= Beginning of Section =

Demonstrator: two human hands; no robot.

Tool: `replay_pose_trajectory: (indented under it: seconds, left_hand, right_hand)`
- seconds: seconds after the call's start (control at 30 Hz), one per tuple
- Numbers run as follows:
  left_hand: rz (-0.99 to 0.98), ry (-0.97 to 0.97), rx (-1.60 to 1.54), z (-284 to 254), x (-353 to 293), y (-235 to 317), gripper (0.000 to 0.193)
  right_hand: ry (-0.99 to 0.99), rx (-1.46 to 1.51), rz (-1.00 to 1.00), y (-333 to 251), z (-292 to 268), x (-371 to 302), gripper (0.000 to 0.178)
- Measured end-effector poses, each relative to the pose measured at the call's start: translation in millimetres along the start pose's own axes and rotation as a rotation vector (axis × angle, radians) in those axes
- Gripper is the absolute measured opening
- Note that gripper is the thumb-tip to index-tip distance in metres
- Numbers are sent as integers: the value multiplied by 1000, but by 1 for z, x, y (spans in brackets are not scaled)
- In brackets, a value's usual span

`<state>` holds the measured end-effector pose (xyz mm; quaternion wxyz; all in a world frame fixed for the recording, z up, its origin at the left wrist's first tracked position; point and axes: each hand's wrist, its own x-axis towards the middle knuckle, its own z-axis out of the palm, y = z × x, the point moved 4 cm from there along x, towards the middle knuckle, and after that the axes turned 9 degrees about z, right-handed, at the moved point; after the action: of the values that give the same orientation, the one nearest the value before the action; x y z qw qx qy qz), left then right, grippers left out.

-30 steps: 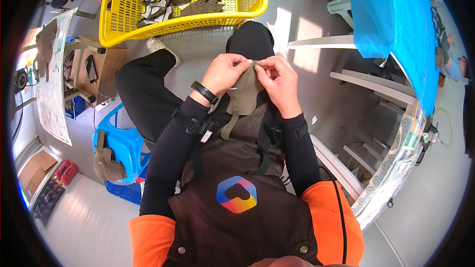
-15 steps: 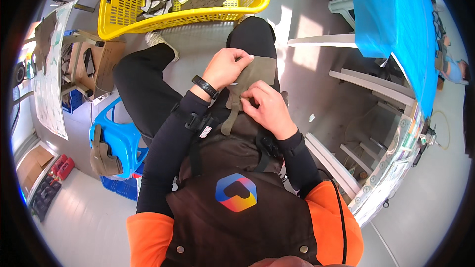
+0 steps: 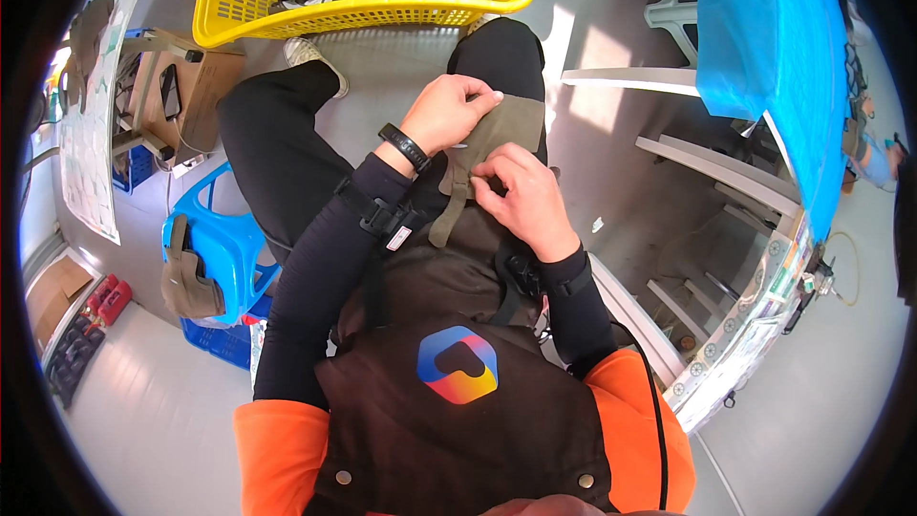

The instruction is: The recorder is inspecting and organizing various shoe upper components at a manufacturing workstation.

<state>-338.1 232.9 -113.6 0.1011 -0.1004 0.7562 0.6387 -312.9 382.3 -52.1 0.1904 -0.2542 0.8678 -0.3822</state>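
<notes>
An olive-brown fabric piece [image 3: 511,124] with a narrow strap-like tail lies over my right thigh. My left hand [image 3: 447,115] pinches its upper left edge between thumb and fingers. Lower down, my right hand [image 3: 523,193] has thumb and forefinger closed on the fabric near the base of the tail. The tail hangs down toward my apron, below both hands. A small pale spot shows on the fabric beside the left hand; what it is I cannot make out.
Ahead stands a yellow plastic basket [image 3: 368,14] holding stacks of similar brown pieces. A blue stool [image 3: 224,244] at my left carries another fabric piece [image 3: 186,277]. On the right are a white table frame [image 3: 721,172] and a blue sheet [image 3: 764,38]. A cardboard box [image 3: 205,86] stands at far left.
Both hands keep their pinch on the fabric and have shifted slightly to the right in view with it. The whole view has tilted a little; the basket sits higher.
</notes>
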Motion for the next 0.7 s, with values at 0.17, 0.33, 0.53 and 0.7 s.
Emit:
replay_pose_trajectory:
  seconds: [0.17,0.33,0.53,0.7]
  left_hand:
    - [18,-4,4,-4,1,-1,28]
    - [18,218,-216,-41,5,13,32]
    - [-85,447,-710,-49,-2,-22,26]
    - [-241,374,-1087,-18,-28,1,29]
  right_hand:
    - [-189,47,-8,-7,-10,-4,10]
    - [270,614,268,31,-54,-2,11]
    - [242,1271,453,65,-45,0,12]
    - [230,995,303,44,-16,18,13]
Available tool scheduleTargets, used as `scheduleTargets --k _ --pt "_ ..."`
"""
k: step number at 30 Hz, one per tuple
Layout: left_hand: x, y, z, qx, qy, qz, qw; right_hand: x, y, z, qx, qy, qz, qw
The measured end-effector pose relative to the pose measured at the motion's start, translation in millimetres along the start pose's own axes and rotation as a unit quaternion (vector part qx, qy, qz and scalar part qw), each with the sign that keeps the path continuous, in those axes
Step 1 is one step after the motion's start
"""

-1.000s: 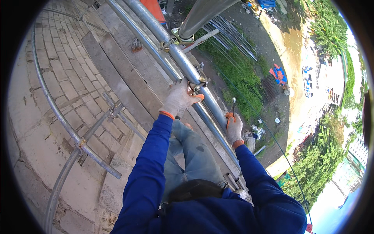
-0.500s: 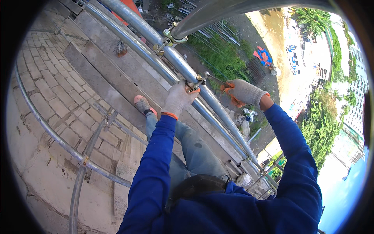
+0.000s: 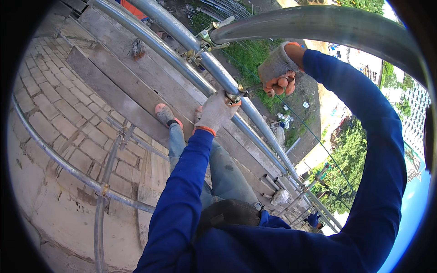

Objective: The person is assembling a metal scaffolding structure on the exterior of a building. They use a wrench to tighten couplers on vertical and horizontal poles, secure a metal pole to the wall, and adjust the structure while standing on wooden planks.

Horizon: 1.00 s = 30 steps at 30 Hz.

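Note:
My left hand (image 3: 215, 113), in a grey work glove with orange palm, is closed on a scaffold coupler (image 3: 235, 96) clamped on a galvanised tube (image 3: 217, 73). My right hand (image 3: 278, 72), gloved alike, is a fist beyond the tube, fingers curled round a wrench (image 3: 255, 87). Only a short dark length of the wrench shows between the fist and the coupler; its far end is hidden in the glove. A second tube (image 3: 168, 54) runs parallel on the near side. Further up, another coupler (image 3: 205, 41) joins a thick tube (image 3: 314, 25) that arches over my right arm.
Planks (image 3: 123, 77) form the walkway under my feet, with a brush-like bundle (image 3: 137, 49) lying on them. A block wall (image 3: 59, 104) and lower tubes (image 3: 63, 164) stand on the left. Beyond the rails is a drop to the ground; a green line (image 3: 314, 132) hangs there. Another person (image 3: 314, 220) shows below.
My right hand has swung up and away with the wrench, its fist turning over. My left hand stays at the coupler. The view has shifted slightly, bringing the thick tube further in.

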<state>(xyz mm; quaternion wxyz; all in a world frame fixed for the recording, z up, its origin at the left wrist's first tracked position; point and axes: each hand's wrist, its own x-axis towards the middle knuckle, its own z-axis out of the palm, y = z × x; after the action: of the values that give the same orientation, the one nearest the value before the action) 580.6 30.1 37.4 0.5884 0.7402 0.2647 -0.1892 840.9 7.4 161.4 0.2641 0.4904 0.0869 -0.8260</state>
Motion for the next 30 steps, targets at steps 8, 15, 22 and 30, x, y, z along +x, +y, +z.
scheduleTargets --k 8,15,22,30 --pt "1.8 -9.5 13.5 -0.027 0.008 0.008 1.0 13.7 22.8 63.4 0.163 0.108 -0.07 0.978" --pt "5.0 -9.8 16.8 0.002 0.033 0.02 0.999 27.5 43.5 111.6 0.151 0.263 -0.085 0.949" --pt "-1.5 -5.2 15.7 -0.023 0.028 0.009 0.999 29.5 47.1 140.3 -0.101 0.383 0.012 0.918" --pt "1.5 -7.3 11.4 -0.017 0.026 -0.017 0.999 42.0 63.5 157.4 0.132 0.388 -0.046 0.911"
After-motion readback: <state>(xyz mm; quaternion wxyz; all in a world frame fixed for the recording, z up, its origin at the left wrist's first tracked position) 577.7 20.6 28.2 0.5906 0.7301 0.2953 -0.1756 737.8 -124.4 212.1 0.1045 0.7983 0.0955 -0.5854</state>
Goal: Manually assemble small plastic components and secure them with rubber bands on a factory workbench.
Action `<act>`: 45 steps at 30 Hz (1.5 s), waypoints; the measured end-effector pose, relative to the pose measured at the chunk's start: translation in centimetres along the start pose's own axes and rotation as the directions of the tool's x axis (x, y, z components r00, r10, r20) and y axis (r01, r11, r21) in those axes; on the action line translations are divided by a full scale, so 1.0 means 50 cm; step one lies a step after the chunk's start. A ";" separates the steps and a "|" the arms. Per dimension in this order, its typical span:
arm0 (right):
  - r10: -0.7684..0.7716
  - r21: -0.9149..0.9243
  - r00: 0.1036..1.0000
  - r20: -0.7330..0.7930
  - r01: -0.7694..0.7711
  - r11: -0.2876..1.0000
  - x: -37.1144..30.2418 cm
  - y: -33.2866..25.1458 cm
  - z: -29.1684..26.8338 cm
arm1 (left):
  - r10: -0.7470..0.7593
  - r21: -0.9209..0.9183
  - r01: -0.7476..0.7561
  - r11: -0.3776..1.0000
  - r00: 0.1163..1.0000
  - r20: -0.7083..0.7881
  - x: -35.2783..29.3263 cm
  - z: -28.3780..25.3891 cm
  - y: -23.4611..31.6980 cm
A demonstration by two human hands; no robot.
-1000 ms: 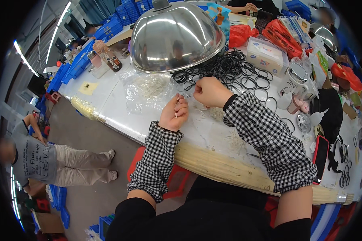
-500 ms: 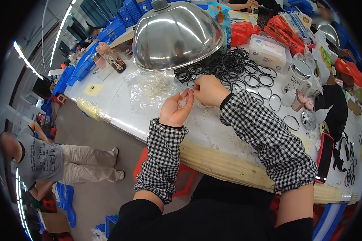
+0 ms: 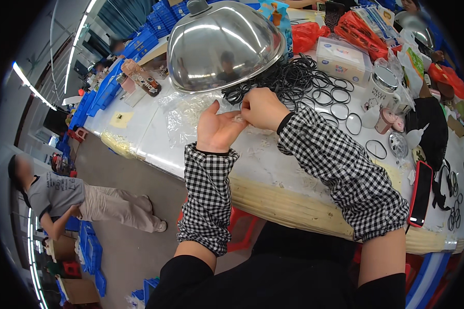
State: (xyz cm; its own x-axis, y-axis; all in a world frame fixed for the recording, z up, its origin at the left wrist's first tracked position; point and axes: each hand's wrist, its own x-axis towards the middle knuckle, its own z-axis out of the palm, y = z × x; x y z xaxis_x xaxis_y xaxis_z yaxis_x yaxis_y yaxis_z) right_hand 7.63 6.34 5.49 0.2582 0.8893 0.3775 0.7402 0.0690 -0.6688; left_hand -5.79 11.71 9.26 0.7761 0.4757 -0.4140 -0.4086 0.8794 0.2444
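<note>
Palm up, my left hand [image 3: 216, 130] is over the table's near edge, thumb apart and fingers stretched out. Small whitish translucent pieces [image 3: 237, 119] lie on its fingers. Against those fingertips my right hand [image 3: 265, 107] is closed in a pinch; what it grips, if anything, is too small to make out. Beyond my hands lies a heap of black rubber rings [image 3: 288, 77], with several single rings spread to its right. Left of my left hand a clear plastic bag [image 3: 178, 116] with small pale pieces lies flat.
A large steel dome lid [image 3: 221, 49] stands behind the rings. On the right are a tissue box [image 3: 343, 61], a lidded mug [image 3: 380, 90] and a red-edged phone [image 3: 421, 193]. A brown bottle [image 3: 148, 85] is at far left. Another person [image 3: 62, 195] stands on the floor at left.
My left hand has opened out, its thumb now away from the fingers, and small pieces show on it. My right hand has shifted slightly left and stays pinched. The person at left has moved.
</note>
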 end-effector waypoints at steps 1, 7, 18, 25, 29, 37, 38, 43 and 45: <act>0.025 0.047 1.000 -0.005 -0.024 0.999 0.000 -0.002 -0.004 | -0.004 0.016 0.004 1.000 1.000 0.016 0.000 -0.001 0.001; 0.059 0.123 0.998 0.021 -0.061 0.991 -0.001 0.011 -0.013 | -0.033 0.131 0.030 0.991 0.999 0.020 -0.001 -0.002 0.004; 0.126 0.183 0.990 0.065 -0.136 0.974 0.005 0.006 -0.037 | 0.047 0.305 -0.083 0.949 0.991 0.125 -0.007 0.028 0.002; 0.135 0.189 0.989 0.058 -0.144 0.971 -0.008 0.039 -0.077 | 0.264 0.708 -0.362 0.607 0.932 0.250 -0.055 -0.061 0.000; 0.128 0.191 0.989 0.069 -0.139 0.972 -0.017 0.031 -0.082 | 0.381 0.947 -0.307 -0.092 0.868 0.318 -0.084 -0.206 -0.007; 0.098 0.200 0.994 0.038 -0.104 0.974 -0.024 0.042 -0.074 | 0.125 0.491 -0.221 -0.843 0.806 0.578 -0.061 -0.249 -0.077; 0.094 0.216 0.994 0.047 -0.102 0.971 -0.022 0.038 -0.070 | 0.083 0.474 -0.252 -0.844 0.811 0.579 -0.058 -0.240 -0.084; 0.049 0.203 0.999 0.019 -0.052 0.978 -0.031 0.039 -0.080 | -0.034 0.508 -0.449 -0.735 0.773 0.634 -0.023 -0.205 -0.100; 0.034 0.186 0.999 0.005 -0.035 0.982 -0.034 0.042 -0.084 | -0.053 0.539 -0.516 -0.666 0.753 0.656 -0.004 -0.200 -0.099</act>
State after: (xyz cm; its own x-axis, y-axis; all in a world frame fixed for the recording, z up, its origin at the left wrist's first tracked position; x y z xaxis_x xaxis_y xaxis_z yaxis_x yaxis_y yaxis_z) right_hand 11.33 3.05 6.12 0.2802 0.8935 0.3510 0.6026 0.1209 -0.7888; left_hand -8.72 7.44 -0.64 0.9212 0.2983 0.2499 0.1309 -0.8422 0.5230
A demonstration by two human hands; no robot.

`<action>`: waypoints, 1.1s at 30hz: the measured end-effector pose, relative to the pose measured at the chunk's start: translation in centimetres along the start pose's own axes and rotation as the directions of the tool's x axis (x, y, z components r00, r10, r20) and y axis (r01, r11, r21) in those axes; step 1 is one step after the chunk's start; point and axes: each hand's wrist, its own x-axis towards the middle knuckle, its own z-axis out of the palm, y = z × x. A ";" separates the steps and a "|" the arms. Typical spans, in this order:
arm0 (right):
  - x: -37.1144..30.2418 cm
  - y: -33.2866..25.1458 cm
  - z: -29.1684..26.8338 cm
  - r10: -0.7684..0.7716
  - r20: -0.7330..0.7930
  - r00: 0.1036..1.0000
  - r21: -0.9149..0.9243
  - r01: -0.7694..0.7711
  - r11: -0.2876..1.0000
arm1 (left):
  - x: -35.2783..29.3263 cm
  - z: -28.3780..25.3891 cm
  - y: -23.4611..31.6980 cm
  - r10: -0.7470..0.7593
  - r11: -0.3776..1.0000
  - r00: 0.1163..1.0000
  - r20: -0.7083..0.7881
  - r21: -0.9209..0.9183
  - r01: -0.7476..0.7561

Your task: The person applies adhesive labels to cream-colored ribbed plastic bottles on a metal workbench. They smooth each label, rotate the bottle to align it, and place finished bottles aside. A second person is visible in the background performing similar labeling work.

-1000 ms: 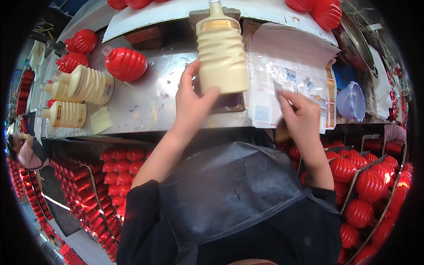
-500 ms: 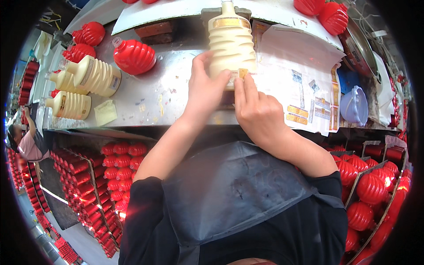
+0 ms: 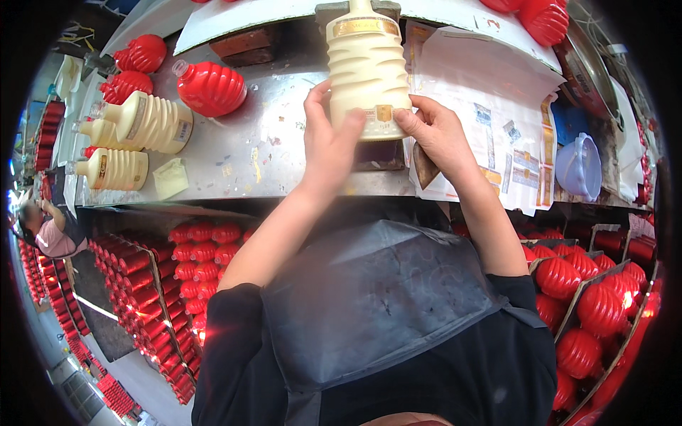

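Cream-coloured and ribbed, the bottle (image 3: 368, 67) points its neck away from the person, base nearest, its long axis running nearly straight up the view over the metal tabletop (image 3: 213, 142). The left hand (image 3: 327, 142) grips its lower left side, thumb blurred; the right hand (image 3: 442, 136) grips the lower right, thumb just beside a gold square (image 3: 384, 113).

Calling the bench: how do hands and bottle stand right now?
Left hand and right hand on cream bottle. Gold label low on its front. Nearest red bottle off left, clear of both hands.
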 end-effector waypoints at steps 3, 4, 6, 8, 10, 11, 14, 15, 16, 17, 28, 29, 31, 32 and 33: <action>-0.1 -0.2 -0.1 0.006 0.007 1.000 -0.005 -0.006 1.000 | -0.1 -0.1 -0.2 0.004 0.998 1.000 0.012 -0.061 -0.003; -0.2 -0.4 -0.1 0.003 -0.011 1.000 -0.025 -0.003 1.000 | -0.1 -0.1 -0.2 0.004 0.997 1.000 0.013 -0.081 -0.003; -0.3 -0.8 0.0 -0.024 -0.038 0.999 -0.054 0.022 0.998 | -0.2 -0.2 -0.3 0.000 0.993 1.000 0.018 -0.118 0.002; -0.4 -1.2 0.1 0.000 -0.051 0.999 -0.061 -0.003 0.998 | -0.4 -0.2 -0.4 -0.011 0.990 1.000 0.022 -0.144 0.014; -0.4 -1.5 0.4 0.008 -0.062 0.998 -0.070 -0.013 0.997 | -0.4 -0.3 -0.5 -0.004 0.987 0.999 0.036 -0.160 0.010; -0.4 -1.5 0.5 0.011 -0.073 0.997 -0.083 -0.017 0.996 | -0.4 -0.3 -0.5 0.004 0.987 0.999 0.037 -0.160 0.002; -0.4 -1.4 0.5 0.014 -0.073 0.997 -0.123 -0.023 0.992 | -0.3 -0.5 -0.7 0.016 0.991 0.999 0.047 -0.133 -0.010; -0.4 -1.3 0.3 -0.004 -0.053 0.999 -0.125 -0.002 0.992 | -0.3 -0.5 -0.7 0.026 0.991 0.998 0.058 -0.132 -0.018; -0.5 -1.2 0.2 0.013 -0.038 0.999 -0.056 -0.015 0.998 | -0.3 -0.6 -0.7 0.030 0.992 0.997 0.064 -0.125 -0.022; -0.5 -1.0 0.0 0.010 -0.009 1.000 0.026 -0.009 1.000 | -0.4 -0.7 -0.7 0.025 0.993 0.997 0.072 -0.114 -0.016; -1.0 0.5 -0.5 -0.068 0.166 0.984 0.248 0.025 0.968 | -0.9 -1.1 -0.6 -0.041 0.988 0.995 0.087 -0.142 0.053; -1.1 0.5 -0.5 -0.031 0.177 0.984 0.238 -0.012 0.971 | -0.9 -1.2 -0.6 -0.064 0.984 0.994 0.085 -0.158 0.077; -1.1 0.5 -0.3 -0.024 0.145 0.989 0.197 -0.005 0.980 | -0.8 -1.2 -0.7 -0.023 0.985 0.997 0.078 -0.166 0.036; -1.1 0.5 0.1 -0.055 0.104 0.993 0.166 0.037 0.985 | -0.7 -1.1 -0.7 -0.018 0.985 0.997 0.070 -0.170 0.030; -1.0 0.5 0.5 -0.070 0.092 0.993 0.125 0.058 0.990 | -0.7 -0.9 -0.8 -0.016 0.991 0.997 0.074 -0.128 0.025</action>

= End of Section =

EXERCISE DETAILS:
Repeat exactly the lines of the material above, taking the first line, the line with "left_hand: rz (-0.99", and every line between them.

OUTPUT FOR THIS TASK:
Demonstrator: two human hands; no robot.

Tool: `replay_pose_trajectory: (indented under it: seconds, left_hand, right_hand)`
- seconds: seconds after the call's start (control at 30 Hz), one per tuple
- Numbers run as follows:
  left_hand: rz (-0.99 to 0.98), ry (-0.97 to 0.97), rx (-1.60 to 1.54), z (-284 to 254), x (-353 to 293), y (-235 to 317), gripper (0.000 to 0.193)

No further output is needed here.